Peppers, whose district spans the Northern Cheyenne and Crow reservations, lives in Lame Deer, a small community where Harris' body was found days after she was first reported missing.
Peppers said she and other lawmakers decided to name the measure for Harris in part because her mother had led an early push for more awareness of the cases.
Other cases in Peppers' rural district include the death of 14-year-old Henny Scott. Her body was found by a search party two weeks after she went missing in December.
Harris and Scott's families complained authorities were slow to search for the victims after they were reported missing.
"It's always been this way. We've always had missing women and children," Peppers said. "The voices are just louder now."
In New Mexico, Lente said his measure would call for the New Mexico Indian Affairs Department to lead a task force joined by authorities across jurisdictions.
The legislation was welcomed by Meskee Yatsayte, an advocate in New Mexico for families with missing loved ones on the Navajo Nation. She said she hoped lawmakers and officials would include victims' families and advocates in their discussions.
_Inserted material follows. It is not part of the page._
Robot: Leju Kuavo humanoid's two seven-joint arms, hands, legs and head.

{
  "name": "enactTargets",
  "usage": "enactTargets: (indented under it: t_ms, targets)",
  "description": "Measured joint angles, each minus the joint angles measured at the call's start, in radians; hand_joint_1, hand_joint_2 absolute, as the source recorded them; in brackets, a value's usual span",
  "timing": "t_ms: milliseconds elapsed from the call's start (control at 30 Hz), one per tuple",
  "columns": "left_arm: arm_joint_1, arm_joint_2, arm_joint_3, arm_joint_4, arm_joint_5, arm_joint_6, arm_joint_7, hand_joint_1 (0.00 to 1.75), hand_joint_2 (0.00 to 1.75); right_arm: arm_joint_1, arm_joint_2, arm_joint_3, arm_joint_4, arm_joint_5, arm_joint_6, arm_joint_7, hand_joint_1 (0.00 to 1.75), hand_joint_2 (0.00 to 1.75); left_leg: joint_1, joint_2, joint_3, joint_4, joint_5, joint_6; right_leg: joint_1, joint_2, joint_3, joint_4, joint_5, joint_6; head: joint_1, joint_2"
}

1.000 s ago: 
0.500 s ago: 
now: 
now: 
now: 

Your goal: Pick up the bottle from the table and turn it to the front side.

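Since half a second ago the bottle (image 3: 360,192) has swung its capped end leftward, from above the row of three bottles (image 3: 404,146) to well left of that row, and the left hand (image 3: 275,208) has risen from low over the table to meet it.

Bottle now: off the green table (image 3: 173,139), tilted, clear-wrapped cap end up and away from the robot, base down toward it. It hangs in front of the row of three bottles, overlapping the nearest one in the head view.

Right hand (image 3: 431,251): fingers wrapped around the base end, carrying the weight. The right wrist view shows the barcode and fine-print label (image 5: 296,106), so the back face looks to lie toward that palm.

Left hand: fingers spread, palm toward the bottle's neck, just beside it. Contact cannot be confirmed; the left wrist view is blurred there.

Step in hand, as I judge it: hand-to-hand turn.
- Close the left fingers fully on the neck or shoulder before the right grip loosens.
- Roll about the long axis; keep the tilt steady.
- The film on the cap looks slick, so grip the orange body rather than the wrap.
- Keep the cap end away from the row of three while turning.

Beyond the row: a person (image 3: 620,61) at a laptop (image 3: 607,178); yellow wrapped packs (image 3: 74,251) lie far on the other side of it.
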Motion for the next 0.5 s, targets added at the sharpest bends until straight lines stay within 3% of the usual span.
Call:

"It's a good step forward," Yatsayte said. "But it can't be something where they meet and then nothing is done about it."
Bills in South Dakota and North Dakota include mandates for law enforcement training programs on conducting investigations.
Rep. Tamara St. John, a South Dakota Republican and member of the Sisseton Wahpeton Oyate, said she's co-sponsoring the measure to put a spotlight on the cases.
Rep. Gina Mosbrucker, a Washington state Republican, introduced a bill signed into law last year that requires the Washington State Patrol to provide an estimate by June of how many Native women are missing in the state. That measure paved the way for similar legislation in other states.
This year she proposed another measure that would require the state patrol to have two liaisons on staff to serve tribes seeking information about cases.
"I truly believe this is an intense emergency and we have to put this on the front burner," Mosbrucker said in a committee hearing late Tuesday. "What we learned is we didn't want to wait."